Беатрис пожала плечами и ничего не ответила. Роже смотрел на нее, склонив голову немного набок, словно прислушиваясь.
— Разумеется, у вас положение особое, — сказал он наконец. — На вопрос «Как вы собираетесь жить?» вы имеете возможность молча пожать плечами, и это будет исчерпывающим ответом. Но представьте себя в положении одной из тех миллионов девушек вашего возраста, у которых есть в жизни определенные и неизбежные обязанности. Представьте себе, что у вас есть старики родители и младшие братья или сестры, которых вы должны содержать. Можете вы представить себя в таком положении? Мне кажется, для вас многое выглядело бы совсем иначе, чем сейчас, когда вы изнываете от безделья.
Беатрис вспыхнула, но овладела собой и отвернулась.
— Вы рассуждаете сейчас, как какой-нибудь коммунист, — сказала она сдержанно, глядя в сторону. — У меня здесь есть один знакомый… Вообще разумный человек, но становится совершенно невменяемым, как только речь заходит о труде. У него все просто и ясно: работай, и все остальное приложится. И ценность человека определяется только тем, работает он или нет…
Роже улыбнулся:
— Я далек от мысли утверждать, что вы непременно стали бы лучше, будь у вас необходимость работать, я говорю лишь, что в этом случае жизнь имела бы для вас большую ценность, чем, по-видимому, имеет сейчас.
— Не понимаю почему. — Беатрис пожала плечами. — Имела бы большую ценность? Но почему? Разве окружающее может стать лучше или хуже в зависимости от того, какое положение я в нем занимаю?
— Объективно — нет. Но меняется ваше субъективное восприятие этого окружающего и ваша субъективная оценка. Иными словами — ваше отношение к жизни. Один из самых странных социологических парадоксов состоит в том, мисс Альварадо, что наибольшим жизнелюбием обладают именно те общественные группы, которые жизнь воспринимают с самой трудной стороны… Они более жизнелюбивы, жизнерадостны, жизнеспособны.
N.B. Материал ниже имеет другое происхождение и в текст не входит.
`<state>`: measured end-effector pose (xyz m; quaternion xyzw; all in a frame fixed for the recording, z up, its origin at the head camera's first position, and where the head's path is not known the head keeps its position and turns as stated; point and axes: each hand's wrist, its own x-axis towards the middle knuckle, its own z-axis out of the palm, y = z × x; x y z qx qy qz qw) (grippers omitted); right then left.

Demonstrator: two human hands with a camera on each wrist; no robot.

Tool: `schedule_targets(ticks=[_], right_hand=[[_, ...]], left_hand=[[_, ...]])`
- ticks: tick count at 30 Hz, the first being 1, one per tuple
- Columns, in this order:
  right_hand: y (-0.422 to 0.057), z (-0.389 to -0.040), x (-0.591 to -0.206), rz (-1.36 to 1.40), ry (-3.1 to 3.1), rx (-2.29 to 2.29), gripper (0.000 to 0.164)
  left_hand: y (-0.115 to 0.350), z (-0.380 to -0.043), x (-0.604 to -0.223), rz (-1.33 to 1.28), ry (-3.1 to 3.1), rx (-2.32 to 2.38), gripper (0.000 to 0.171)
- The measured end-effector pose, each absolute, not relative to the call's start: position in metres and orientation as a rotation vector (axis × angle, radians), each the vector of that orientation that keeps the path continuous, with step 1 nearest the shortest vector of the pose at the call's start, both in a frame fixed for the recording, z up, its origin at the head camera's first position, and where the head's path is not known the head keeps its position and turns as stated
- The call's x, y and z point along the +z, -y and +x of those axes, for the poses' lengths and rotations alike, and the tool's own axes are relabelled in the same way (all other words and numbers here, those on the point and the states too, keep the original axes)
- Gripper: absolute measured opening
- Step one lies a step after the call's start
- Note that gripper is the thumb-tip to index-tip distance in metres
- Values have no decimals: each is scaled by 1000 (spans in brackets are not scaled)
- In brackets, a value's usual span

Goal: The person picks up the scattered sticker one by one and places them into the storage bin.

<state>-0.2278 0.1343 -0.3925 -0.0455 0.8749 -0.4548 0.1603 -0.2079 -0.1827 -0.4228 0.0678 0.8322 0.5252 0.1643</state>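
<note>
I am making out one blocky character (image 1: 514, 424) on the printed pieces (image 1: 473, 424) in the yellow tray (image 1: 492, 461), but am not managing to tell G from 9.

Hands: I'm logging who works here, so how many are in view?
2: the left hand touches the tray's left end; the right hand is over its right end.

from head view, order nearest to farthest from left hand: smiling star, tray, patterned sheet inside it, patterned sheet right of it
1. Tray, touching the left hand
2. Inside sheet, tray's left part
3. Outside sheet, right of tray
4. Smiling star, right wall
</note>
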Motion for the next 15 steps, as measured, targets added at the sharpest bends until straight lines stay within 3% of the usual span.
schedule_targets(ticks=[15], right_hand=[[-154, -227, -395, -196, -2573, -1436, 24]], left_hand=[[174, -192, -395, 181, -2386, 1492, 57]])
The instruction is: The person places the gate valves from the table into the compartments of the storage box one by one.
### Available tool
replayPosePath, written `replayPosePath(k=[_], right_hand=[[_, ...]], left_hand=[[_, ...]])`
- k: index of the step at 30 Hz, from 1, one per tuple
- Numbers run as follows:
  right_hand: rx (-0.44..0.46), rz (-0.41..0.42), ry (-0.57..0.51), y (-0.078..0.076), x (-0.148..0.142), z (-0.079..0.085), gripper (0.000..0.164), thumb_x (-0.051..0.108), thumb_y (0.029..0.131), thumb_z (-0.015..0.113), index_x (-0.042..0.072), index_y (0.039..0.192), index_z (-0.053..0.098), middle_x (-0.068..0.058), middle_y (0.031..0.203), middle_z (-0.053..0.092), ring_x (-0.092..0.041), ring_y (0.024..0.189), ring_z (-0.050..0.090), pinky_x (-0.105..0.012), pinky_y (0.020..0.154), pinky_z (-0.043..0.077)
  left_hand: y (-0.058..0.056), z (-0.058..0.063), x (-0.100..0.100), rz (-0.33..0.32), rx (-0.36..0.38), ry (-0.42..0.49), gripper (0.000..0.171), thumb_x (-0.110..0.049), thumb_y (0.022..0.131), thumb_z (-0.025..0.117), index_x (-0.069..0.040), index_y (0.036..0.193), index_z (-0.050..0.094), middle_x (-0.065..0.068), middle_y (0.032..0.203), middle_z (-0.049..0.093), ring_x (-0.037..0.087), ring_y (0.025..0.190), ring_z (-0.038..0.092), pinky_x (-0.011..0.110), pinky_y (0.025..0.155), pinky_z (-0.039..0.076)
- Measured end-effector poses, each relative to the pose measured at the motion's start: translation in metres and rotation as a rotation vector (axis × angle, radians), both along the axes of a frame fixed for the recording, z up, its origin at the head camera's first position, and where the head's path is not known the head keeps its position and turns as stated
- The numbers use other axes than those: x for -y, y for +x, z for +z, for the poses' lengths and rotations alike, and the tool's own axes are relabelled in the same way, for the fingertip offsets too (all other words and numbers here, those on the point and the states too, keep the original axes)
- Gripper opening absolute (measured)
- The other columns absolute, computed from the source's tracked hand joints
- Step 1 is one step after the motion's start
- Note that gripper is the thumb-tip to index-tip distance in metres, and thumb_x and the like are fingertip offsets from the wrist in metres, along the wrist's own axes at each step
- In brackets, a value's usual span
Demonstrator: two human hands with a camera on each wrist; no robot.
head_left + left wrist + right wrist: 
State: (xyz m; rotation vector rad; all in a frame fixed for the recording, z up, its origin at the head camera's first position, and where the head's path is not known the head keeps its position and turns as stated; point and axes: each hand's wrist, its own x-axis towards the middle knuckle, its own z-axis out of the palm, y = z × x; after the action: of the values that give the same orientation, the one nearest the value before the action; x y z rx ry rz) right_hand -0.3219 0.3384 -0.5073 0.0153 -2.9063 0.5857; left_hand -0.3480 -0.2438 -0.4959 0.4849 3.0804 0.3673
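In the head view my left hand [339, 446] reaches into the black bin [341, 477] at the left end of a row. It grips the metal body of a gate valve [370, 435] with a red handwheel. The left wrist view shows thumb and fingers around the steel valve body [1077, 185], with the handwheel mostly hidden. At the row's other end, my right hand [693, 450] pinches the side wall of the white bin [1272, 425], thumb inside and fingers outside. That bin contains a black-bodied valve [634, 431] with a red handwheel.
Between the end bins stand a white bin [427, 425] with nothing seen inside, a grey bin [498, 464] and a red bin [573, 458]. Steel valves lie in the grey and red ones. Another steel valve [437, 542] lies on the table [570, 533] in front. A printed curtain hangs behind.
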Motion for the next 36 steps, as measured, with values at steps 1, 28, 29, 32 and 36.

— В этом, может быть, и нет никакого парадокса, — возразила Беатрис. — Богатство ведет к пресыщению — это я знаю. Но, мсье Роже, повторяю: я вовсе не богата! Отец у меня такой же преподаватель, как и вы. Конечно, я не знала нужды, но у нас никогда не было столько денег, чтобы я могла удовлетворять свои прихоти. Мне кажется, это даже примитивно — сводить все к деньгам!
— Допустим. А к чему сводите вы?
— К тому, что все вокруг слишком гнусно, — горячо сказала Беатрис. — Я не знаю, может быть, старшие этого уже и не замечают, но мы видим. Может быть, вы хотите сказать, что если человек работает, то ему не остается времени на подобные наблюдения? Я этого не думаю…
— Я не говорил такой глупости, мисс Альварадо.
— Простите, мсье Роже. — Беатрис смутилась. — Но если все одинаково видят мерзость жизни, то почему же разные общественные группы, как вы сказали, по-разному на это реагируют?